- Assigned task
What lines in the data hold the string "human"? Show them.
___ Exercise input
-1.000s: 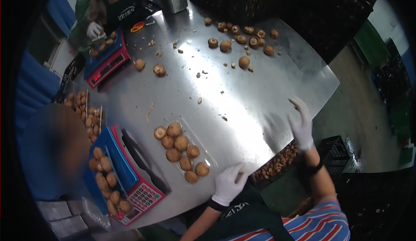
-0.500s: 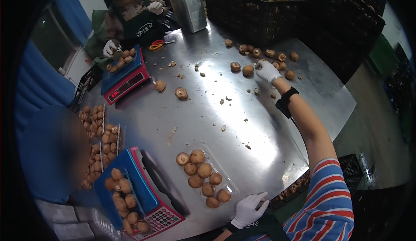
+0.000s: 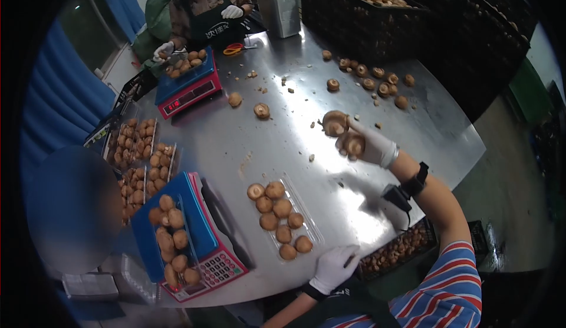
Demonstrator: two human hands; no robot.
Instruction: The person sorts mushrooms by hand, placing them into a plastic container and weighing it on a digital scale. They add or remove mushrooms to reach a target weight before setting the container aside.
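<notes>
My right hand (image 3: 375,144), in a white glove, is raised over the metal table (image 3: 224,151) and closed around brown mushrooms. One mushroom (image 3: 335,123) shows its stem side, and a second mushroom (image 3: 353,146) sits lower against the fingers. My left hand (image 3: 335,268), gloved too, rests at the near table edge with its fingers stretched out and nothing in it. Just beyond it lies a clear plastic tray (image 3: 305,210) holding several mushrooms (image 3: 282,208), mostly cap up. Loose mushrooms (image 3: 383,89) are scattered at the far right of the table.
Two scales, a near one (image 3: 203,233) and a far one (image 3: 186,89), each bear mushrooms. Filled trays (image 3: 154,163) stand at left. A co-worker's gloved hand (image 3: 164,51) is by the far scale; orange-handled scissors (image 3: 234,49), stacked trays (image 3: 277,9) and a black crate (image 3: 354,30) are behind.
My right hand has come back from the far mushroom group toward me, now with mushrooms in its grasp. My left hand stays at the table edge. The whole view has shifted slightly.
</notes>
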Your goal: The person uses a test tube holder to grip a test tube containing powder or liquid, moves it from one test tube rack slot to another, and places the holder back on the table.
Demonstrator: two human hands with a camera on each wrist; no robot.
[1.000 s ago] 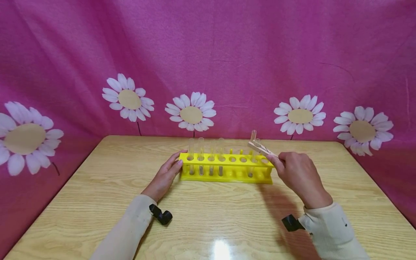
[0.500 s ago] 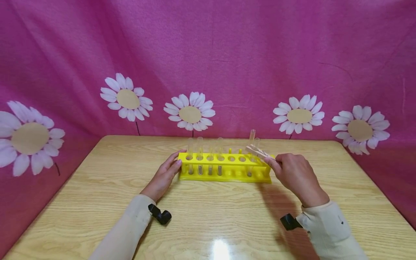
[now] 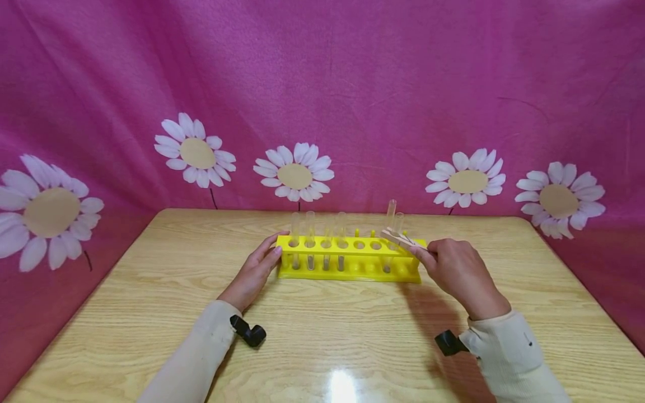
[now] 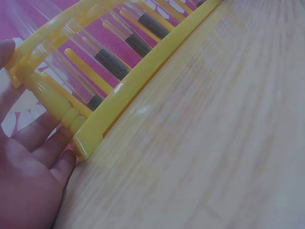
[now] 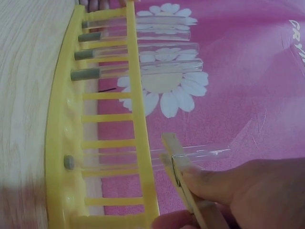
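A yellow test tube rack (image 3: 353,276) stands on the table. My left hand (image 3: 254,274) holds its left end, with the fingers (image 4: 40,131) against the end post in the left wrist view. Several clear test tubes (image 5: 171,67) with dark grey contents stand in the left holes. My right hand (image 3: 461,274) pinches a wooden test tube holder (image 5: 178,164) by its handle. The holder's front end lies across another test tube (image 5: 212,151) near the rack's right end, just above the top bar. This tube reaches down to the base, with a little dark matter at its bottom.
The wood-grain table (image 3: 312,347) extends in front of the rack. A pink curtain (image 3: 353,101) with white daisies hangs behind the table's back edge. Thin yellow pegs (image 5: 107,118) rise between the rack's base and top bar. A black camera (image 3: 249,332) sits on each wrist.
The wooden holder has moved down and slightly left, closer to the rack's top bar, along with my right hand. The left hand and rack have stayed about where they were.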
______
- Expected answer
Demonstrator: two human hands; no robot.
Demonstrator: two human hands with a camera on each wrist; no robot.

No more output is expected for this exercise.